A relatively small group of savvy executives have strategies in place to harness new business process automation technologies and thereby advance their digital transformation agenda. Meanwhile, a much larger group is closely following the market leaders, to explore their lessons-learned from pilot projects.

According to the latest worldwide market study by 451 Research, new survey results suggest most organizations are adopting or considering artificial intelligence (AI) and machine learning (ML) due to its commercial growth benefits, rather than the potential to cut jobs.

Despite being somewhat new, there's adoption momentum for the technology.

Machine Learning Market Development

Almost 50 percent of their survey respondents have deployed or plan to deploy machine learning in their organizations within the next 12 months. Therefore, this paints a more optimistic picture of machine learning adoption than is often portrayed by other industry analysts.

"Out of many possible benefits we presented to our survey respondents, 49 percent cited gaining competitive advantage as the most significant benefit they have received from the technology," said Nick Patience, vice president at 451 Research.

Improving the customer experience came a close second, cited by 44 percent of respondents. Despite all the hype around mass job losses, lowering costs was cited by only a quarter of the survey respondents.

He added, "We think this demonstrates that AI and machine learning is an omni-purpose technology that can bring numerous benefits to organizations, beyond just lowering costs through increased automation."

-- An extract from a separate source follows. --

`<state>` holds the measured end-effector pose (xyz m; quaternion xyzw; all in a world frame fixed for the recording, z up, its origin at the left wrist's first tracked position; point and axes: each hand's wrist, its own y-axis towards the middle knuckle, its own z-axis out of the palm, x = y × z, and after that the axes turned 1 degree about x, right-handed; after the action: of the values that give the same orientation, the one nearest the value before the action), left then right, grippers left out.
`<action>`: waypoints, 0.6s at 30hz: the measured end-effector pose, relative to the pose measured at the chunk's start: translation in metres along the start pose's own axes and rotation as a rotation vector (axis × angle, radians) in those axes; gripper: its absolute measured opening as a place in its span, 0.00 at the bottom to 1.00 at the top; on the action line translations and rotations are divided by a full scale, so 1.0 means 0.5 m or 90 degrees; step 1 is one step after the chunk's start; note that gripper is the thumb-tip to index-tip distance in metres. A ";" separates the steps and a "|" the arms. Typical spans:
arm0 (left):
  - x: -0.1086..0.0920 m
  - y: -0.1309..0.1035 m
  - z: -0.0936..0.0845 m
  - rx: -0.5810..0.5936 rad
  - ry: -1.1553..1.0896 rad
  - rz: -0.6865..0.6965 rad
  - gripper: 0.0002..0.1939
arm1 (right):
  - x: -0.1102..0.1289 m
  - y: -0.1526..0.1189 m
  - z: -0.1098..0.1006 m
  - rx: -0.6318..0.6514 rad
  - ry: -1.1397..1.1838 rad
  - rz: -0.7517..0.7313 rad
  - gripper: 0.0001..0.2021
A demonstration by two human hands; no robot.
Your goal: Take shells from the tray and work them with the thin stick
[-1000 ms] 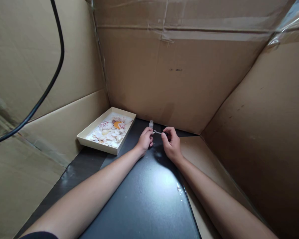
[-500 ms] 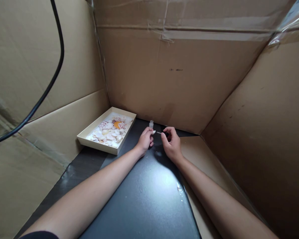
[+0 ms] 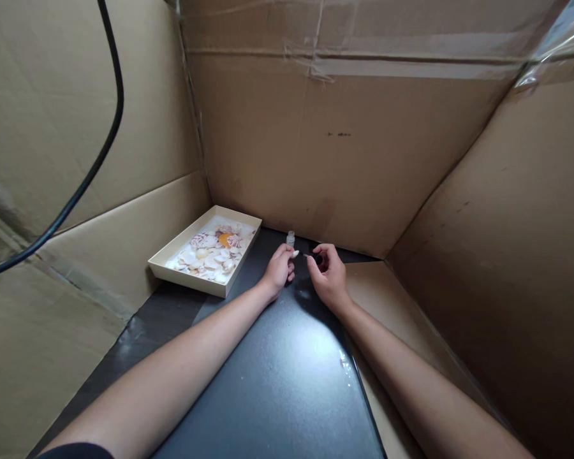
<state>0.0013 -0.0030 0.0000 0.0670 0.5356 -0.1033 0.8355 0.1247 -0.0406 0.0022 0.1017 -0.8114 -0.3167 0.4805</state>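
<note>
Between the thumb and fingers of my left hand (image 3: 279, 268) is a small white seashell (image 3: 295, 254), its end sticking out to the right. My right hand (image 3: 329, 275) is closed around a thin applicator stick (image 3: 306, 255), with a dark, cap-like part partly hidden behind the fingers. The stick's tip points left at the shell, and a small gap separates them. Just behind my left fingertips stands a small clear glass bottle (image 3: 291, 237), its lower part partly covered by the hand.
A shallow cream tray (image 3: 186, 284) to the left holds several seashells, white, orange and reddish-striped. Dark table surface (image 3: 268, 382) lies under my forearms. Cardboard walls (image 3: 287, 140) rise around it, and a flat cardboard sheet (image 3: 377, 287) lies at right. A black cable (image 3: 117, 115) hangs at upper left.
Less of the applicator stick shows beyond my right fingers, and its tip looks shorter and darker. My right thumb has shifted slightly left. The left hand, shell, bottle and tray stay put.
</note>
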 end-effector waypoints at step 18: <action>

That being said, there are still some major obstacles that inhibit progress. When asked "what is your organization’s most significant barrier to using machine learning?" most cited a shortage of skilled resources as the top barrier (36 percent).

According to the 451 Research assessment, skilled talent for machine learning projects usually means proven data science skills and experience. And a lack of those capabilities is reinforced further by the finding that data access and preparation is the second biggest barrier cited by survey respondents.

However, 451 Research expects the lack of skills and experience to gradually decline as a barrier when AI tools become easier to use, and the population of users who can leverage machine learning expands.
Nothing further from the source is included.